Livro escrito por Maria João Gago e Maria João BaboFoto: DW/J.Carlos

De acordo com Gago, isso "porque mais de 70% da carteira de crédito desta instituição está em sério risco de incumprimento para reduzir a necessidade do BES, contabilizar perdas nessa operação, o Estado angolano concedeu então essa garantia soberana que permitiu reduzir o impacto do crédito mal-parado no BES."

O presidente executivo do BES, Vitor Bento, que prometeu um novo capítulo para a instituição financeira, tem o dossier Angola na linha das suas prioridades. E defendeu como passo importante reconquistar a confiança dos investidores e pôr fim à especulação.

Salgado ouvido em tribunal

E nesta quinta-feira (24.07) Ricardo Salgado foi detido e interrogado em tribunal devido a suspeitas de branqueamento de capitais e fraude fiscal. A detenção aconteceu no contexto da operação Monte Branco, levada a cabo pelo Departamento Central de Investigação e Acção Penal (DCIAP), em Portugal.

Enquanto isso o novo presidente do BES Vitor Bento aposta no reforço do capital do banco, que passa pela entrada de novos acionistas, para evitar o recurso à linha de capitalização do Estado.

Mas, João Paulo Batalha, diretor executivo da "Transparência e Integridade - Associação Cívica" (TIAC), considera que é difícil seguir o rasto das operações financeiras do Grupo Espírito Santo porque tem uma estrutura opaca com muitas ramificações.

E ele explica: "Do que sabemos do BES, também em Angola, é que o grupo replicou em Angola, o mesmo modelo de negócio que tinha em Portugal, baseado em relações muito promíscuas, muito pouco transparentes com os poderes políticos e um conjunto de negócios facilitados a certas figuras do regime, quer em Portugal, quer em Angola, que depois são contabilizadas de uma maneira muito estranha."

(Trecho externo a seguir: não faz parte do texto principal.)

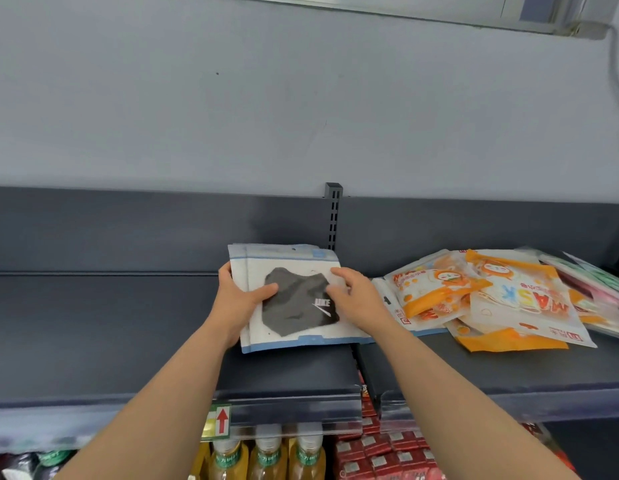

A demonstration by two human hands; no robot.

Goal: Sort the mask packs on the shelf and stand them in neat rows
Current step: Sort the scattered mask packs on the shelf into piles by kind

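Note:
A small stack of white-and-blue mask packs (294,327), the top one showing a black mask, lies tilted on the dark shelf (128,323) near its middle. My left hand (239,299) grips the stack's left edge, thumb on top. My right hand (356,296) rests on the stack's right side, fingers curled over the top pack. To the right lies a loose heap of orange-and-white mask packs (509,299), flat and overlapping. Further right are pink and green packs (599,292), partly cut off by the frame.
An upright slotted post (333,216) splits the shelf's back panel behind the stack. Below the shelf front stand drink bottles (266,455) and red boxes (387,452). A price tag with a red arrow (220,420) hangs on the shelf edge.

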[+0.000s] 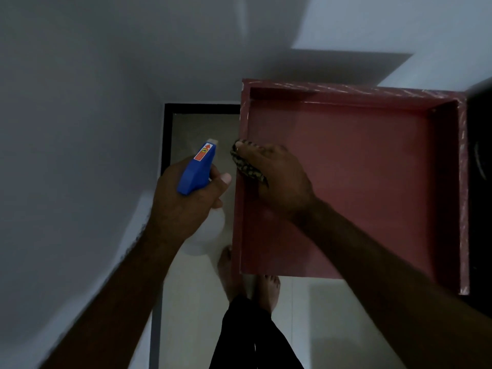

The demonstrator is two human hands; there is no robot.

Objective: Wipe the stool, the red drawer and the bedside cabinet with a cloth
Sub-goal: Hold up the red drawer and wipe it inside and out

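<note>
The red drawer point(354, 187) is pulled out and seen from above, empty inside. My right hand point(279, 179) grips a dark patterned cloth point(246, 166) and holds it against the drawer's left wall, fingers curled over the rim. My left hand point(186, 193) grips a spray bottle point(198, 169) with a blue trigger head and a white body, just left of the drawer, nozzle pointing away from me. The stool is out of sight.
A dark cabinet body point(479, 182) adjoins the drawer on the right. A grey wall point(80, 129) with a black skirting strip point(166, 134) runs along the left. My bare feet point(269, 291) stand on pale floor tiles under the drawer's near edge.
</note>
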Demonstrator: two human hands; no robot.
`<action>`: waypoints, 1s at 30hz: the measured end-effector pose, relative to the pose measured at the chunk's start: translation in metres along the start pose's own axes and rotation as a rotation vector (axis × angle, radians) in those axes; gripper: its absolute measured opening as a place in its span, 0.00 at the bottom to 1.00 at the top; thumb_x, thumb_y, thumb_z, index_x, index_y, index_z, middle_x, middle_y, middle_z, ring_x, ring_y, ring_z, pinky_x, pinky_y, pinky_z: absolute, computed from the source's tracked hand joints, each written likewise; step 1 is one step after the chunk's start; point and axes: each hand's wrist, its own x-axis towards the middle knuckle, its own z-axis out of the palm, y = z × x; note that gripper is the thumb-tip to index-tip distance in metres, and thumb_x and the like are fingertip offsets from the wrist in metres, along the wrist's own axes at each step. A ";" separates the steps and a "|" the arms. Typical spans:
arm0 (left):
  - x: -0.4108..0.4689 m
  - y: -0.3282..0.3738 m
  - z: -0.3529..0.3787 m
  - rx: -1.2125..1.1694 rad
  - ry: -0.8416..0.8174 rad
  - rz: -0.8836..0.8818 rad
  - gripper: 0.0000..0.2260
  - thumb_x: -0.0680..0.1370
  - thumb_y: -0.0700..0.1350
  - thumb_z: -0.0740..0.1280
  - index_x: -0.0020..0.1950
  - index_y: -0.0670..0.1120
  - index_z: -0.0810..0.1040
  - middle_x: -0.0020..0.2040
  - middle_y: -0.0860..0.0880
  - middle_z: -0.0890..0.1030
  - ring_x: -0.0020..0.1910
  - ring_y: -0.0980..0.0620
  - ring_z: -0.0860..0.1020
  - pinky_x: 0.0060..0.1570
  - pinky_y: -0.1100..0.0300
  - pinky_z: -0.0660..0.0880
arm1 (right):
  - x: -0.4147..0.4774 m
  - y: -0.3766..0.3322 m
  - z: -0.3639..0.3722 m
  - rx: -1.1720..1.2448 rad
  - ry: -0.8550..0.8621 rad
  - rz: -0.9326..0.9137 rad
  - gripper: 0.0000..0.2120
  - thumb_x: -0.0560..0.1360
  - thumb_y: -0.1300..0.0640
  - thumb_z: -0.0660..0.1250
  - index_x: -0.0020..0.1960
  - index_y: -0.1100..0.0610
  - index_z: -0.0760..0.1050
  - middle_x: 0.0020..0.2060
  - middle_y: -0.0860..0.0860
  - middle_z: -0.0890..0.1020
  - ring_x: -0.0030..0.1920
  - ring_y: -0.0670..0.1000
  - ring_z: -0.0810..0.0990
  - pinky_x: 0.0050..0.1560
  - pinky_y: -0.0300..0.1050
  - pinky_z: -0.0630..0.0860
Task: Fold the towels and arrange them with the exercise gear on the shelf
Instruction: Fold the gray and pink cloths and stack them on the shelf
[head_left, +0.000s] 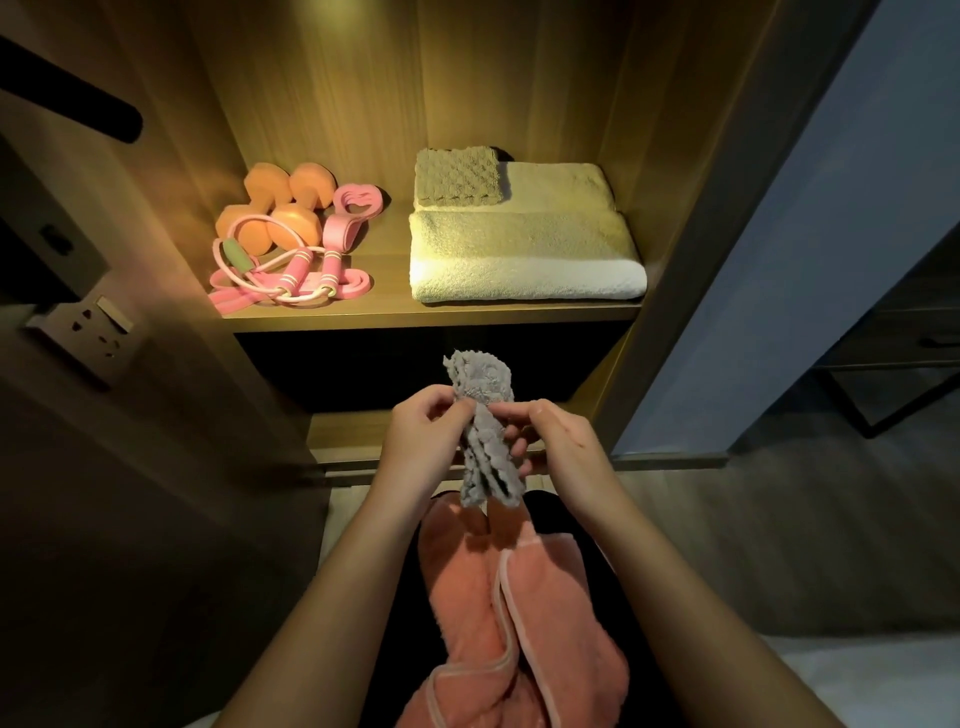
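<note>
A small grey fluffy towel (485, 431) hangs bunched between my hands, below the lit shelf. My left hand (423, 441) pinches its left side and my right hand (556, 441) pinches its right side. A pink towel (519, 618) lies crumpled on my lap under my forearms. On the wooden shelf (395, 306) sits a folded white towel (524, 249) on the right, with a small folded beige towel (457, 176) on its back left corner. Orange dumbbells (275, 208) and pink resistance bands with a skipping rope (296, 270) lie on the shelf's left half.
The shelf sits inside a wooden wardrobe with side walls (670, 156) left and right. A dark compartment (415, 364) opens beneath it. A wall socket (88, 332) is on the left panel. A grey-blue wall (831, 260) stands to the right.
</note>
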 end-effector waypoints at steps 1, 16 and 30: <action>0.001 0.000 -0.003 -0.005 -0.009 -0.003 0.07 0.77 0.44 0.67 0.41 0.44 0.79 0.38 0.46 0.81 0.37 0.53 0.78 0.38 0.52 0.77 | 0.001 0.002 -0.001 -0.008 0.035 -0.011 0.16 0.79 0.50 0.57 0.53 0.49 0.83 0.47 0.49 0.80 0.43 0.42 0.79 0.42 0.40 0.76; 0.017 0.014 -0.044 0.500 0.002 0.567 0.13 0.83 0.57 0.52 0.46 0.50 0.67 0.34 0.54 0.72 0.33 0.56 0.73 0.30 0.61 0.65 | 0.003 -0.008 -0.025 -0.036 -0.148 -0.154 0.21 0.76 0.61 0.70 0.65 0.43 0.72 0.63 0.43 0.76 0.57 0.47 0.81 0.55 0.40 0.78; 0.015 0.020 -0.059 0.613 0.033 0.986 0.26 0.84 0.59 0.48 0.51 0.41 0.76 0.40 0.45 0.79 0.33 0.47 0.78 0.31 0.62 0.68 | 0.005 -0.026 -0.025 -0.251 -0.090 -0.351 0.22 0.72 0.61 0.75 0.54 0.39 0.70 0.67 0.42 0.72 0.58 0.43 0.78 0.56 0.38 0.76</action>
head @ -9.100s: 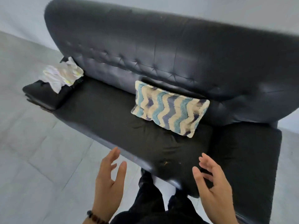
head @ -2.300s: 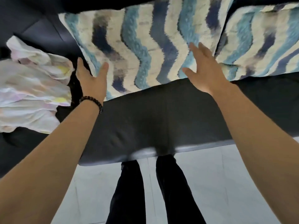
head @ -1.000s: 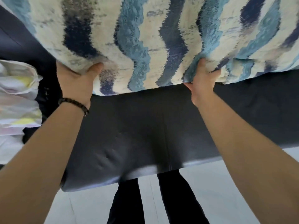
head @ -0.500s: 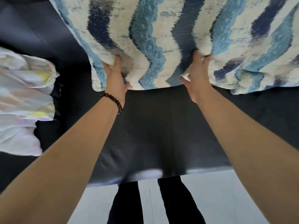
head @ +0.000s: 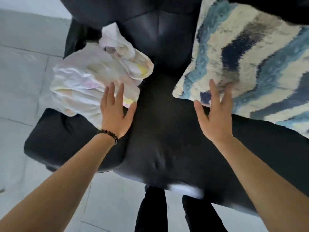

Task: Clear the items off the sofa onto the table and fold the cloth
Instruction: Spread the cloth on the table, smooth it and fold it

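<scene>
Cloth lay crumpled on the sofa beneath the spread, empty left hand, the right hand likewise splayed against the pillow; pinching two cloth corners would probably lift it cleanly.

We seem to be in a home living room: a black leather sofa carries a wavy blue-and-cream pillow and a crumpled pale cloth, and it stands on a floor of large light grey tiles.
</scene>
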Tool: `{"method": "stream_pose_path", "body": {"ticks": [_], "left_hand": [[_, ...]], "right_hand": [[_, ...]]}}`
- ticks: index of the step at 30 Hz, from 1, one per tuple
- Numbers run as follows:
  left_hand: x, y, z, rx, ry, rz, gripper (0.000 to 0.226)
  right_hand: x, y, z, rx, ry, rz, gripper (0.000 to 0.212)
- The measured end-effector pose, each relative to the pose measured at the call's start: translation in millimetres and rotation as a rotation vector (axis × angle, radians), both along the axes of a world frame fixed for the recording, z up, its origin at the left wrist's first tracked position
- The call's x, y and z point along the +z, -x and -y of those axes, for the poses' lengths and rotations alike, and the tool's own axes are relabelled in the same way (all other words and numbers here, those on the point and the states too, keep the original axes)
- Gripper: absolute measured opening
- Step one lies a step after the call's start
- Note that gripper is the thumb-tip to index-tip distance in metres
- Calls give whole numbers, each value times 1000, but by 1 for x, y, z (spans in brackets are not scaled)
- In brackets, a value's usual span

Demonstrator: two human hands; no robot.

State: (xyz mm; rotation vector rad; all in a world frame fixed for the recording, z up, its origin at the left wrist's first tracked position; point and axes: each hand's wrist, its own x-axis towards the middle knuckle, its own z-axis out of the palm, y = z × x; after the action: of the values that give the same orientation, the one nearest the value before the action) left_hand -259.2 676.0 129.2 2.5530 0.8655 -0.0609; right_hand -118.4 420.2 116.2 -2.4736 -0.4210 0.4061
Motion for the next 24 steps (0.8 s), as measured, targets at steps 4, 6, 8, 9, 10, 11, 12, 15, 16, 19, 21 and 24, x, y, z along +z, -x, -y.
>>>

João Paulo Batalha, diretor executivo da "Transparência e Integridade - Associação Cívica" (TIAC),Foto: DW/J.Carlos

Foi assim que, em Angola se descobriram buracos multimilionários, atirando as culpas para o anterior administrador, refere o diretor executivo da organização não governamental portuguesa.

Na opinião dele "o administrador terá eventualmente responsabilidades", e acrescenta: "Mas é preciso que essas responsabilidades sejam também apuradas aqui em Portugal na estrutura do topo do grupo, até porque percebemos com a evolução do grupo Espírito Santo aqui em Portugal que havia muitos outros negócios muito pouco claros, de prejuízos escondidos em Portugal, Luxemburgo, Angola e outras praças finnaceiras onde o BES está presente."

Queda do BES na Bolsa

Bolsa de Valores de PortugalFoto: DW/J.Carlos

Nas últimas semanas, o BES perdeu metade do valor na Bolsa de Lisboa em apenas sete sessões, encolhendo mais de dois mil milhões de euros.

Maria João Gago fala de alguma incerteza nos mercados, que está a penalizar o banco na Bolsa: "Penso que não é uma questão de desconfiança total, acho que há receio dos investidores que neste momento estão a penalizar as ações, também decorrente do facto do BES ter feito recentemente um aumento de capital, portanto, houve entrada de novos investidores no banco e obviamente que quando esses investidores entraram há pouco mais de um mês ainda não eram evidentes todos estes problemas."

O BES é o primeiro banco estrangeiro a instalar-se em Angola depois da independência a 11 de novembro de 1975, tendo assumido um papel importante na atração de investimento chinês para o país.

Um dos maiores acionistas do BESA, com 55,7% do capital, o BES Portugal foi criado há quase 100 anos pelo filho mais velho do fundador do Grupo Espírito Santo, com perto de um século e meio de história. Com esta crise, fica apenas na instituição o nome da família.